§ **What is being asked**: Print the listing again exactly, leaving nothing out.

§ **Given data**:
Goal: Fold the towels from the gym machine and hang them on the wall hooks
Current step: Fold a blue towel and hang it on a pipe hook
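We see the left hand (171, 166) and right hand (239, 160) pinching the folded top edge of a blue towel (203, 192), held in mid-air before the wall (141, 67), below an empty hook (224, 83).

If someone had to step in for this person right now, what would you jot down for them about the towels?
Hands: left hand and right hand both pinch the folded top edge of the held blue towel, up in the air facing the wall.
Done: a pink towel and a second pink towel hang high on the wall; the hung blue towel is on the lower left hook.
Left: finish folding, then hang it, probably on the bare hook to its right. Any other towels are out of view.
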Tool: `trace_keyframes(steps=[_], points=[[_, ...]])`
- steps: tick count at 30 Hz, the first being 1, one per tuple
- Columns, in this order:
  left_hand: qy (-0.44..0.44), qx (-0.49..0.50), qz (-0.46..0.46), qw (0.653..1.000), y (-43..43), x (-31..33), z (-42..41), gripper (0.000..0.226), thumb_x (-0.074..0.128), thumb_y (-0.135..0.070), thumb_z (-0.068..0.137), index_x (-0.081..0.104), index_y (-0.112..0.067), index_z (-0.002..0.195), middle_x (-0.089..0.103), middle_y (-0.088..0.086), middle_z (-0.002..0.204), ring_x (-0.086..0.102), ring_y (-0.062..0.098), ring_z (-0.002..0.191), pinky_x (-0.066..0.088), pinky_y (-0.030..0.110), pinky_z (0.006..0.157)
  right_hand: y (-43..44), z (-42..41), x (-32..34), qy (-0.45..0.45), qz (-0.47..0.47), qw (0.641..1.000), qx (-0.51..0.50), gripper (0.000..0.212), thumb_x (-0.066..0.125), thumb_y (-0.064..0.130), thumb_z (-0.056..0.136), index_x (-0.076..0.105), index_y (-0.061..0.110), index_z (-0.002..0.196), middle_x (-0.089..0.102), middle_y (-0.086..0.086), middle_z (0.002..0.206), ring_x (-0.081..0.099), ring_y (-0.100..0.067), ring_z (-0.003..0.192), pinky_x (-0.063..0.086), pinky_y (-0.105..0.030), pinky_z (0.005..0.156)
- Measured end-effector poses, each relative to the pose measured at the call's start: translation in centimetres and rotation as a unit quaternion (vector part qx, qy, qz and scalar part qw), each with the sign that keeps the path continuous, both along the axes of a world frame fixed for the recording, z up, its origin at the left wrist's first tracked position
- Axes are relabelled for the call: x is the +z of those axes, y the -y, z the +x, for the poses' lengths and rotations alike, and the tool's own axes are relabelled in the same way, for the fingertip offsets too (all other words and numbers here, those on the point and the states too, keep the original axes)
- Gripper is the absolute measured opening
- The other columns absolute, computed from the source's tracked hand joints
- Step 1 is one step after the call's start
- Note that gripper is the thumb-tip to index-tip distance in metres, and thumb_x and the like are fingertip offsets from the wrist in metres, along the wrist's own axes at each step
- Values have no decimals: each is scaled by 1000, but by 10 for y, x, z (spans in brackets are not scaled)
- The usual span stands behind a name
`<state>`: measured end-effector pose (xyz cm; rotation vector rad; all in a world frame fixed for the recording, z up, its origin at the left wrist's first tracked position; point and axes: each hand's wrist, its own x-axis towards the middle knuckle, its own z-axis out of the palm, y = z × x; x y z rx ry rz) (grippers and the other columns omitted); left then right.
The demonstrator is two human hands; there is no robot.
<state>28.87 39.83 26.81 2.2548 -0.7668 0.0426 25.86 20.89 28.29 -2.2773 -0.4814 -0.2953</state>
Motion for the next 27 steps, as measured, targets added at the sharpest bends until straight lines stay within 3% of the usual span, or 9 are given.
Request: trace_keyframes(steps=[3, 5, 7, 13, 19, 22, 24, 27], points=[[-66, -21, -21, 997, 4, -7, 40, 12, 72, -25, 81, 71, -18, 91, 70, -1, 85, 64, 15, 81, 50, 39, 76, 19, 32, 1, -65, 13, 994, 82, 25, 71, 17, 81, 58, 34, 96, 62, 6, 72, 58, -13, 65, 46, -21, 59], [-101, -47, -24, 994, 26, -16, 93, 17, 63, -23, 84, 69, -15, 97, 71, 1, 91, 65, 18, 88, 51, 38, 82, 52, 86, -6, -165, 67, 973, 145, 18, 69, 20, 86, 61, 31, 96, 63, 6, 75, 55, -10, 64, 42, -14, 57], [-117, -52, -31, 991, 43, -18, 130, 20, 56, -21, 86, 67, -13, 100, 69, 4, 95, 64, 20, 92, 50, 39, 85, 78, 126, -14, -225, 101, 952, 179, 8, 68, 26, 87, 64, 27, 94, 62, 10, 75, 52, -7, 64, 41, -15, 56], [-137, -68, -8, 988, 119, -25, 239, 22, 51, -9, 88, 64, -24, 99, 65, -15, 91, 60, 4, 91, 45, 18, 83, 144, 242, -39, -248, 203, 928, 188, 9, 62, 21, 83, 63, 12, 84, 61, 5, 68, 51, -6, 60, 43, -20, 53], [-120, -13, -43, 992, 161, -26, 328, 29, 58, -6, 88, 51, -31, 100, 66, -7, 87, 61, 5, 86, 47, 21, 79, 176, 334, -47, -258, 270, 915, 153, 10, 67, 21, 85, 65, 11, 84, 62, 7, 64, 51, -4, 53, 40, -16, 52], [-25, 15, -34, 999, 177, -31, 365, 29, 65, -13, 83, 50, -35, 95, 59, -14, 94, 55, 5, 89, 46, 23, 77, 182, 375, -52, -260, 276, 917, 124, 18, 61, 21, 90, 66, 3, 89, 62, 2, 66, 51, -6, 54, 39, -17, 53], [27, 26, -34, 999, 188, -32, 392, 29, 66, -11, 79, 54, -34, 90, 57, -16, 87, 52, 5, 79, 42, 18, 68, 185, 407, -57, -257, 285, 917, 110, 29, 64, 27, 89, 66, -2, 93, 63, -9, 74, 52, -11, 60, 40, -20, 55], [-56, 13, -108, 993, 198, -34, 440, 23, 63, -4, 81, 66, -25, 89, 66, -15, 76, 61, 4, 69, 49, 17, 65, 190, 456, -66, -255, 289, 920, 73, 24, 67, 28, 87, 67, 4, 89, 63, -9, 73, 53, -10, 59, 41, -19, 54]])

§ **Solved problem**:
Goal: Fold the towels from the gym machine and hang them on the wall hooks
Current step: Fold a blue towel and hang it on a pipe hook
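We see the left hand (171, 166) and right hand (239, 160) pinching the folded top edge of a blue towel (203, 192), held in mid-air before the wall (141, 67), below an empty hook (224, 83).

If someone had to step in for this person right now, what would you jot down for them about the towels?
Hands: left hand and right hand both pinch the folded top edge of the held blue towel, up in the air facing the wall.
Done: a pink towel and a second pink towel hang high on the wall; the hung blue towel is on the lower left hook.
Left: finish folding, then hang it, probably on the bare hook to its right. Any other towels are out of view.
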Tool: `trace_keyframes(steps=[_], points=[[_, ...]])`
- steps: tick count at 30 Hz, the first being 1, one per tuple
- Columns, in this order:
  left_hand: qy (-0.44..0.44), qx (-0.49..0.50), qz (-0.46..0.46), qw (0.653..1.000), y (-43..43), x (-31..33), z (-42..41), gripper (0.000..0.226), thumb_x (-0.074..0.128), thumb_y (-0.135..0.070), thumb_z (-0.068..0.137), index_x (-0.081..0.104), index_y (-0.112..0.067), index_z (-0.002..0.195), middle_x (-0.089..0.103), middle_y (-0.088..0.086), middle_z (-0.002..0.204), ring_x (-0.086..0.102), ring_y (-0.062..0.098), ring_z (-0.002..0.191), pinky_x (-0.066..0.088), pinky_y (-0.030..0.110), pinky_z (0.006..0.157)
  right_hand: y (-43..44), z (-42..41), x (-32..34), qy (-0.45..0.45), qz (-0.47..0.47), qw (0.641..1.000), qx (-0.51..0.50), gripper (0.000..0.212), thumb_x (-0.066..0.125), thumb_y (-0.064..0.130), thumb_z (-0.056..0.136), index_x (-0.076..0.105), index_y (-0.061..0.110), index_z (-0.002..0.196), middle_x (-0.089..0.102), middle_y (-0.086..0.086), middle_z (0.002..0.206), ring_x (-0.081..0.099), ring_y (-0.100..0.067), ring_z (-0.003..0.192), pinky_x (-0.063..0.086), pinky_y (-0.105..0.030), pinky_z (0.005..0.156)
- Measured end-effector poses, each relative to the pose measured at the call's start: translation in centimetres and rotation as a unit quaternion (vector part qx, qy, qz and scalar part qw), each with the sign that keeps the path continuous, both along the axes of a world frame fixed for the recording, z up, its origin at the left wrist's first tracked position
- Axes are relabelled for the call: x is the +z of those axes, y the -y, z the +x, for the poses' lengths and rotations alike, and the tool's own axes are relabelled in the same way, for the fingertip offsets too (all other words and numbers here, those on the point and the states too, keep the original axes)
- Gripper is the absolute measured opening
- The other columns absolute, computed from the source's tracked hand joints
- Step 1 is one step after the call's start
- Note that gripper is the thumb-tip to index-tip distance in metres, and thumb_x and the like are fingertip offsets from the wrist in metres, along the wrist's own axes at each step
- Values have no decimals: each is scaled by 1000, but by 10 for y, x, z (spans in brackets are not scaled)
- The usual span stands behind a name
`<state>`: measured end-effector pose (xyz cm; rotation vector rad; all in a world frame fixed for the recording, z up, its origin at the left wrist's first tracked position; point and axes: each hand's wrist, its own x-axis towards the middle knuckle, its own z-axis out of the palm, y = z × x; x y z rx ry rz) (grippers and the other columns omitted); left then right.
The demonstrator is two human hands; there is no robot.
<state>28.87 39.83 26.81 2.2548 -0.7668 0.0426 25.86 20.89 28.29 -2.2773 -0.4814 -0.2953</state>
Motion for the next 27 steps, as measured, targets added at the sharpest bends until straight lines stay within 3% of the usual span, or 9 are given.
Request: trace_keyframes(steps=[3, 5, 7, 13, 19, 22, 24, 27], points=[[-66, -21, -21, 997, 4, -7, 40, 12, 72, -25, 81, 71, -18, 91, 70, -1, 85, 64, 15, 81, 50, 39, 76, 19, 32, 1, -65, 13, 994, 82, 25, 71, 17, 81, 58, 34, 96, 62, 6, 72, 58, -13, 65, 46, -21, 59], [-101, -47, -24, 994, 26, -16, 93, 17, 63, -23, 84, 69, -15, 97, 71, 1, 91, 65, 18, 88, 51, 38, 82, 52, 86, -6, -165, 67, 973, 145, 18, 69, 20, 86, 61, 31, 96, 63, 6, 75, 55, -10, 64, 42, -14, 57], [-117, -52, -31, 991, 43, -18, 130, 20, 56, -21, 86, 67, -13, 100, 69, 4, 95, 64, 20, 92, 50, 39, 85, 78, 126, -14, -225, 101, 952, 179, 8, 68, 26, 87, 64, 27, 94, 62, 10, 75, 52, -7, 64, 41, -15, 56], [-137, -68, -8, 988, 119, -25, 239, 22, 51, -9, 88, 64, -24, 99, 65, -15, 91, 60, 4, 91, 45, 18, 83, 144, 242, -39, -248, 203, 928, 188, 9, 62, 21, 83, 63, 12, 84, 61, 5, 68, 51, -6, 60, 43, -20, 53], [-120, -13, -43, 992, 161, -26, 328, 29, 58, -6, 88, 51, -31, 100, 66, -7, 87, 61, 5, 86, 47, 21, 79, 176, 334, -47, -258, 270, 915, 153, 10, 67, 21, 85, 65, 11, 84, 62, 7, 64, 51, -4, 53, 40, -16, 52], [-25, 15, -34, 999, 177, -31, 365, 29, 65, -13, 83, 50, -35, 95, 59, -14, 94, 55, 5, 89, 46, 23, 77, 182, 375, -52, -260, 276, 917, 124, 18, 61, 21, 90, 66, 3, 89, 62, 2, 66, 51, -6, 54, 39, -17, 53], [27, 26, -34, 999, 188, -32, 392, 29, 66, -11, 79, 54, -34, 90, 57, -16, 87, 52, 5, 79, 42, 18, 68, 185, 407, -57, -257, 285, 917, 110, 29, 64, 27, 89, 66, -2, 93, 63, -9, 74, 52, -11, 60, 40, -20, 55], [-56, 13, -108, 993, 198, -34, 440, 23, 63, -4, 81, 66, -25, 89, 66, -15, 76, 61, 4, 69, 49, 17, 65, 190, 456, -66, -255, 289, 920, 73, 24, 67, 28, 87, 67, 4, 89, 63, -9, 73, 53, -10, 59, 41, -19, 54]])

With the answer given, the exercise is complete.